A bout de patience, les manifestants ont affirmé que les violences ont déjà eu un impact négatif sur la saison. « La saison touristique est totalement compromise. Personnellement j’ai enregistré un taux d’annulation est de 80% car les tour-opérateurs ne badinent pas avec la sécurité. Nous ne voulons plus voir ces images et ces scènes de guérilla qui rappellent Kaboul ou Qandahar », maugrée Abdelhafid Dami, voyagiste, depuis 1969. Et d’ajouter : « l’actuel ministre du Tourisme n’a rien fait. Le gouvernement est désormais obligé d’utiliser la violence légitime. Il faut sauver l’année 2014».
Jeune voyagiste, Riadh Zaâtour appelle, de son côté, le gouvernement à renoncer à son incurie face aux agissements des salafistes et des hors la loi de tout bord. « Nous en avons assez de payer les pots cassés. Nous ne demandons que l’application de la loi sur toute personne qui la défie.
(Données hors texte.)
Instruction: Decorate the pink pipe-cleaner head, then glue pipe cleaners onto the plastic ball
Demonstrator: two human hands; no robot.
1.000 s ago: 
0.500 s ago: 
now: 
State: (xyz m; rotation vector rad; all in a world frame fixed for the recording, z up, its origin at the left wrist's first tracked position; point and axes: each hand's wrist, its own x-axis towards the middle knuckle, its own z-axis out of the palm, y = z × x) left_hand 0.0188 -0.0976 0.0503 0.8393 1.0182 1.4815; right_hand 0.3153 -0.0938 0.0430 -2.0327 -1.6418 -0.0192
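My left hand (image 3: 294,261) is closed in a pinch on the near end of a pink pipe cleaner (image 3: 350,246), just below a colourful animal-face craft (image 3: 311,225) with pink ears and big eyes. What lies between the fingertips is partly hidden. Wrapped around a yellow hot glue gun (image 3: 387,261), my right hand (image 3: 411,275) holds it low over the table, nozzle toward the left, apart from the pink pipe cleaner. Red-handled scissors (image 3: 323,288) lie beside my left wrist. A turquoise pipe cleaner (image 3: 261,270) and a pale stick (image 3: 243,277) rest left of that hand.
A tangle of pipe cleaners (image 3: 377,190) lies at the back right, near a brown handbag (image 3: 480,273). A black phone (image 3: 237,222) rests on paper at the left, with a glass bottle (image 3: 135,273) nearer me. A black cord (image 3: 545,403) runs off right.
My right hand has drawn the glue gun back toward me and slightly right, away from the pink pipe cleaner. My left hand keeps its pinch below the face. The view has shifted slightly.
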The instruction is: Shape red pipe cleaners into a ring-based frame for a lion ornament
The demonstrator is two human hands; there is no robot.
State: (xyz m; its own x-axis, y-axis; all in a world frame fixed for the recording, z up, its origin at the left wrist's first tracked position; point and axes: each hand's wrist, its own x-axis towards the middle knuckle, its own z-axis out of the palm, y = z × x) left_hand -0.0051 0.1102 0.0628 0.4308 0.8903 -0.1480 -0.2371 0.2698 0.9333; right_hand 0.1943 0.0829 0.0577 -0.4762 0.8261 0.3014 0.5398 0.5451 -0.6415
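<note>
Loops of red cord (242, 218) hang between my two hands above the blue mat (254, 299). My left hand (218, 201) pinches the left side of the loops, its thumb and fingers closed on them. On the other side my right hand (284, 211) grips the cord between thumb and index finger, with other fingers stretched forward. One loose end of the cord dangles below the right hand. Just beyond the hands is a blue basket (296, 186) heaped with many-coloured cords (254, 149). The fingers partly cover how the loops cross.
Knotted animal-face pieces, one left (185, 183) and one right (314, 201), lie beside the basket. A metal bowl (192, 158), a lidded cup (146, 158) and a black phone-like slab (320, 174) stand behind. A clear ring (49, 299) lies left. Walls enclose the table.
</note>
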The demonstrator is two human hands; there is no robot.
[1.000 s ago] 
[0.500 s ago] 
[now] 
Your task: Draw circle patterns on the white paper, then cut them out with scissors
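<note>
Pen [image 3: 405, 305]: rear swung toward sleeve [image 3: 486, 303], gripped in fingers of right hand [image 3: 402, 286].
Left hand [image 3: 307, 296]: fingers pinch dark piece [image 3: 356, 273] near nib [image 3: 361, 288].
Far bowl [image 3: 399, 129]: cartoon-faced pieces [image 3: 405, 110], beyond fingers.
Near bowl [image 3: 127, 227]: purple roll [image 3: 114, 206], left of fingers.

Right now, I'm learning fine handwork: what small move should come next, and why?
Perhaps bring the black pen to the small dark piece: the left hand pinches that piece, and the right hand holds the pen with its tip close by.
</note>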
Le tourisme c'est le gagne-pain de 2 millions de tunisiens », précise-t-il indiquant que les récentes violences ont eu lieu à l’heure où les professionnels se préparaient à récolter les fruits de leurs investissements engagés depuis le début de l’année.
Le président de la FTAV, Mohamed-Ali Toumi, a, quant à lui, révélé que « des annulations et surtout un tassement net des réservations » a été constaté depuis l’instauration du couvre feu mardi.
Faisant état d’un taux d’annulation situé entre 5 et 8%, l’hôtelier Mourad M’henni estime, lui aussi, que « la saison risque d’être compromise». Il appelle également le gouvernement à prêter une oreille attentive aux professionnels lors d’une réunion de crise qui doit réunir tous les acteurs du secteur autour d’une même table. « Nous comprenons les problèmes dans lesquels se débat le gouvernement, mais il faut sauver l’industrie touristique », plaide-t-il.
Un cortège de véhicules et bus touristiques s’est déplacé à la fin de la marche pacifique vers le siège de l’Assemblée nationale constituante (ANC) au Bardo pour faire entendre la voix des professionnels auprès des élus du Peuple.
Le tourisme, qui représente 7% du PIB tunisien et emploie directement 400.000 personnes, a connu une crise sans précédent en 2011, dans la foulée de la révolution qui a fait chuter Ben Ali. L'activité a donné des signes de reprise depuis le début de l'année 2012 avec un accroissement des entrées de 51,8% sur les quatre premiers mois.